Segment Open
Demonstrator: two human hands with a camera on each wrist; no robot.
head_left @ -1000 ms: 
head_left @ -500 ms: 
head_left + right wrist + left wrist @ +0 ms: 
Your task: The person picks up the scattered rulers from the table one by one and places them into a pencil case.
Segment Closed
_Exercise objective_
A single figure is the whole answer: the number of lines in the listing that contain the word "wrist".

_Final answer_
2